‘Mental health services: Addressing the care deficit’ is a new report by NHS Providers based on a survey of chairs and chief executives of all mental health trusts, carried out in November 2018.
The report makes for an interesting read, writes Liz Zacharias, senior consultant at multidisciplinary management consultancy, Campbell Tickell.
It provides confirmation of what we find when working with mental health providers and commissioners, namely that, as well as clinical, workforce and system pressures on mental health services, there are increasing burdens on the system. This is due to changes in the benefits, a lack of affordable housing, fragmented commissioning arrangements and cuts to preventative and allied services, such as drug/alcohol support. These all contribute to the creation of a system which lacks the strong safety-net for the people it most seeks to help.
The survey aimed to gain a deeper understanding of the current operating environment and its impact on the mental health NHS provider sector. Responses were received from 36 mental health leaders from 32 trusts across all regions, representing 59% of the NHS mental health trust sector.

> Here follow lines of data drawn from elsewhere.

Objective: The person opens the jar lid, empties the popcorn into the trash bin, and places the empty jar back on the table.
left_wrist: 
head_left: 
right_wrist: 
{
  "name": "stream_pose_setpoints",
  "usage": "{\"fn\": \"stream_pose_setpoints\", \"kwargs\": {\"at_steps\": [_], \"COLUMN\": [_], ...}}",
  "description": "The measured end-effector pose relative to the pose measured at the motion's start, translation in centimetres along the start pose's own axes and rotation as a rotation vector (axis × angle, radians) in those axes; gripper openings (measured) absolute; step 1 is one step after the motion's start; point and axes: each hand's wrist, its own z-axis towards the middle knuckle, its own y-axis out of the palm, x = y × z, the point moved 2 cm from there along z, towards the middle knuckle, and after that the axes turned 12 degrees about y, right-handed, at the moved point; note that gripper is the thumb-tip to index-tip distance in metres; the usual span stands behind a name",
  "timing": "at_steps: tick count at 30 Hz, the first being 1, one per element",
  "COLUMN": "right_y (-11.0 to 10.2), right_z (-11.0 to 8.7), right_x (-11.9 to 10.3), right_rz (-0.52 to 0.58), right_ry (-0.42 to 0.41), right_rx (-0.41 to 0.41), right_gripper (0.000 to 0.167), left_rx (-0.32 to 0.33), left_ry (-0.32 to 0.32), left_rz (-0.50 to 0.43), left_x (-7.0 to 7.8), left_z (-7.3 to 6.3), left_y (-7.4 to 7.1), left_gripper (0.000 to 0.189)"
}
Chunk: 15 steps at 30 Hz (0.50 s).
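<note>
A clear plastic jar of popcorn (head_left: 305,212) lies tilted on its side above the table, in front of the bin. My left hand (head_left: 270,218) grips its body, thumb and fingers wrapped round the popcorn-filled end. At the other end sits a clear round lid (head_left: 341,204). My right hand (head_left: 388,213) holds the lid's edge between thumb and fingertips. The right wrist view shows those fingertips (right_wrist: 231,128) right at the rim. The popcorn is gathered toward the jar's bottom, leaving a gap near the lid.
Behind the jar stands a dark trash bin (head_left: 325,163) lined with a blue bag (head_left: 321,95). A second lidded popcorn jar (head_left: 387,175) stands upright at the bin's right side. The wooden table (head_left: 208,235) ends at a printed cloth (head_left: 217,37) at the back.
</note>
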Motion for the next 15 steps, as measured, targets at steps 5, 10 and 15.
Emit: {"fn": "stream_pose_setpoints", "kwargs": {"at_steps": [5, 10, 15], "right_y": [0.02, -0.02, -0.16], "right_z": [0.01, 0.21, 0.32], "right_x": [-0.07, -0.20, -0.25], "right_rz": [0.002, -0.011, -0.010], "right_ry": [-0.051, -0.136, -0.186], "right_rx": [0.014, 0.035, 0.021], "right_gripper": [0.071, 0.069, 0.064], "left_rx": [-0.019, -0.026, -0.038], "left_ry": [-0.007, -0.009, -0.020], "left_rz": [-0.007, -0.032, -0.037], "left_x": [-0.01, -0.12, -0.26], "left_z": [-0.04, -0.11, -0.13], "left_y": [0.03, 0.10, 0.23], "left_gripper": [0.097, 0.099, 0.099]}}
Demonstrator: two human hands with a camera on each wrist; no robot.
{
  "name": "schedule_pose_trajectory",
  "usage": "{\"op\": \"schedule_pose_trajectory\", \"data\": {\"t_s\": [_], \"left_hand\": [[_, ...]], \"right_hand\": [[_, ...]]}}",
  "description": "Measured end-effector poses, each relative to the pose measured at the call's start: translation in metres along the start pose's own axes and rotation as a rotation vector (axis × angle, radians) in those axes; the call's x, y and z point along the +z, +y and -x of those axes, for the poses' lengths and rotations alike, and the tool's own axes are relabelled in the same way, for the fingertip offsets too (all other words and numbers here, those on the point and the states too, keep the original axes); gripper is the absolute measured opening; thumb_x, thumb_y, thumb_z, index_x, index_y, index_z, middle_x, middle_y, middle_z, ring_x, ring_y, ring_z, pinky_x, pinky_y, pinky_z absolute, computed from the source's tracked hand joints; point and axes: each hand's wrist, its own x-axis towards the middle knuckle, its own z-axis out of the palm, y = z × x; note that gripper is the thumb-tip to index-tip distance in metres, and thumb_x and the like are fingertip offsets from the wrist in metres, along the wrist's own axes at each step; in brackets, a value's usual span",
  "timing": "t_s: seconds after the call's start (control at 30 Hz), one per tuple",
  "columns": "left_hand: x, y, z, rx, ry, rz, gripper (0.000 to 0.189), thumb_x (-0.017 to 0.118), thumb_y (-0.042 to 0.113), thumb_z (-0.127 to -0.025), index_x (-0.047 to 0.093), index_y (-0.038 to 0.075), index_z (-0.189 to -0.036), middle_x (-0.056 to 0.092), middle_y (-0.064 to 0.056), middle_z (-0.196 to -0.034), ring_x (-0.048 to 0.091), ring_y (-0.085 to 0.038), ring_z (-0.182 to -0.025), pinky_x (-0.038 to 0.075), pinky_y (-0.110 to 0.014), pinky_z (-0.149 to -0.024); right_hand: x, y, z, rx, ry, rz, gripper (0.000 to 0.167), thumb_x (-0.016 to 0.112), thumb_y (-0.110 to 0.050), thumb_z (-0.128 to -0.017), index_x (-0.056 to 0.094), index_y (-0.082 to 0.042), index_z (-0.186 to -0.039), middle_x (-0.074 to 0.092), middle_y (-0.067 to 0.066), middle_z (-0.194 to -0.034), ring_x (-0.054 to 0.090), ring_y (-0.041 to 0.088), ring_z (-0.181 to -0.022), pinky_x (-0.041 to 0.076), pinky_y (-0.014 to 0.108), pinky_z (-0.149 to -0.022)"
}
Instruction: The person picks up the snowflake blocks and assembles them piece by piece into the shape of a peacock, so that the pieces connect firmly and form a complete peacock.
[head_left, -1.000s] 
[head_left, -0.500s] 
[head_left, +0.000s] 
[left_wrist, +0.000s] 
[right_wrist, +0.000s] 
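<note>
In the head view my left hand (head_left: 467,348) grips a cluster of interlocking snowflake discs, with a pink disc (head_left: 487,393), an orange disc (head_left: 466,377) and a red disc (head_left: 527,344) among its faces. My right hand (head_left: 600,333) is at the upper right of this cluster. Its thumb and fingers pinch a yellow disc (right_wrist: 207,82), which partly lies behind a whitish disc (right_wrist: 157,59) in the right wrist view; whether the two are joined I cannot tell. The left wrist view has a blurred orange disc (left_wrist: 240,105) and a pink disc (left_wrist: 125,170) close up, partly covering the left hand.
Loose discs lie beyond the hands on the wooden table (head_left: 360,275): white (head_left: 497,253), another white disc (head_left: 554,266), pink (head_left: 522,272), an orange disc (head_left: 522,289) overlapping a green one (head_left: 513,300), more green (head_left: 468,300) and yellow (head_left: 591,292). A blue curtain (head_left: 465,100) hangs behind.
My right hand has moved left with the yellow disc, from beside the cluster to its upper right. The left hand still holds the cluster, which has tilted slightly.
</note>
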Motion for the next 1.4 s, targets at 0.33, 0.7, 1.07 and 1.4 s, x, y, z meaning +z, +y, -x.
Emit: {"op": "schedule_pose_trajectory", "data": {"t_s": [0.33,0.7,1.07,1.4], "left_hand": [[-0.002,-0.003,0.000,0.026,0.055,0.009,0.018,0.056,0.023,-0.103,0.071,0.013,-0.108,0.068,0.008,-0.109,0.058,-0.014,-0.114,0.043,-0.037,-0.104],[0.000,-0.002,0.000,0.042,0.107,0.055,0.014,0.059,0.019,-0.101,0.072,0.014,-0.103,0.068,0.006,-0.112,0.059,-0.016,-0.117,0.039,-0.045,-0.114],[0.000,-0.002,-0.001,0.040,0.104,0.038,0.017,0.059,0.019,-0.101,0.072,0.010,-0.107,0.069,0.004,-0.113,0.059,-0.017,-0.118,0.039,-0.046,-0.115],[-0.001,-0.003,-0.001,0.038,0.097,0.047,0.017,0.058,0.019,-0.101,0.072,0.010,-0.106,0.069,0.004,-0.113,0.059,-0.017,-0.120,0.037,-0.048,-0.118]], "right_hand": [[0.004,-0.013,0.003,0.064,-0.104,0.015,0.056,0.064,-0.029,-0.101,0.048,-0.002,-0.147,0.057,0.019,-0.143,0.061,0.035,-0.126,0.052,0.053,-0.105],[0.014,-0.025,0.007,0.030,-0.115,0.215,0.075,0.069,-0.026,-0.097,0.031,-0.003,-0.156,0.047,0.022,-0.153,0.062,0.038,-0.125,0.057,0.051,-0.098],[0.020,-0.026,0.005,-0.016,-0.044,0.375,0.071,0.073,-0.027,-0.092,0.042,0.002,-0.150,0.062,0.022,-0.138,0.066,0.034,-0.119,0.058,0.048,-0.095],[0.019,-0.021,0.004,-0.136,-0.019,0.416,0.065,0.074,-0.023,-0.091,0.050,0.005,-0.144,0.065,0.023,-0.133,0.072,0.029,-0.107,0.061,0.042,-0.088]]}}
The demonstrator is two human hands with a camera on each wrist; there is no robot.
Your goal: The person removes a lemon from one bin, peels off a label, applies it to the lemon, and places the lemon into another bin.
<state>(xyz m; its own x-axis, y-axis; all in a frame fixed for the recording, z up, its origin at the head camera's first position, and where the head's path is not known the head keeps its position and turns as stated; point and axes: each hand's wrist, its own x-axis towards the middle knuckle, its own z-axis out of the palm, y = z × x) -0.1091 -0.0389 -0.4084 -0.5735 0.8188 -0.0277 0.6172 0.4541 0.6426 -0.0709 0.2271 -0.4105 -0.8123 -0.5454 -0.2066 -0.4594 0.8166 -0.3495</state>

The survey shows there is a substantial care deficit in mental health that must be addressed and that demand for services is outstripping supply. The main factors contributing to and maintaining the significant ‘care deficit’ across mental health services emanate not only from raised awareness, but critically from socio-economic factors. These include the impact of the rollout of universal credit, increased deprivation, unemployment and housing issues. Below are the external factors that trust leaders identified as having an impact on increasing demand:
- 92% – said changes to benefits/universal credit, with 63% saying the impact was high, making it the most significant factor;
- 98% – said financial hardship;
- 97% – said housing;
- 97% – said loneliness and isolation;
- 91% – said cuts to local services;
The other main issues impacting on mental health provision were:
- An enduring workforce shortage that undermines the front-line’s ability to staff services efficiently and effectively;
- Mental health funding constraints, with funds not always reaching the front-line services that need it most;
- The impact of cuts to wider public services. In particular, those commissioned by local authorities, such as drug and alcohol services. The respondents point to cuts in services funded by local authorities also meaning that preventative approaches and early intervention services are less available
To tackle workforce issues the survey calls for a national plan, with an appropriate focus on the mental health workforce together with adequate funding to meet requirements.
Respondents identified a two-fold pressure on the workforce.
Firstly, a lack of staff in the right place: only 9% of trusts say they currently have the right staff in the right place, while nearly two-thirds of leaders were very concerned about the numbers and skills of staff they will have in two years time. Moreover, respondent said that current staff capacity was also being diverted to support service users, with a greater number of non-clinical issues such as negotiating the benefits system.
Despite the funding promised in the 10-year NHS plan, respondents warn that the rise is not adequate to close the care deficit. Indeed, 95% of respondents do not believe overall investment will meet current and future demand. Further, an overwhelming majority (81%) of trust leaders said they were not able to meet current demand for community child and adolescent mental health services (CAMHS) and 58% said the same for adult community mental health services. Regarding overall community provision, 85% do not think there is adequate mental health community services to meet local needs.
Mental Health Care Models
Trust leaders had mixed views on the impact of integrated care systems (ICSs), sustainability and transformation partnerships (STPs). However, they did think that new care models for mental health would help both overcome the fragmentation of commissioning and service provision in mental health and drive greater value from the investment in services.
NHS mental health leaders identified the following priorities:
- Continuing to focus on reducing the number of out of area placements and addressing inpatient capacity problems, while recognising the sustained demand;
- Meeting providers capital investment needs so that urgent improvements can be made to estates;
- Promoting careers in mental health and retaining the current financial incentives to recruit mental health professionals;
- Continuing the progress already made on data quality and collection, to give a better understanding of mental health activity, access and outcomes to ensure better commissioning.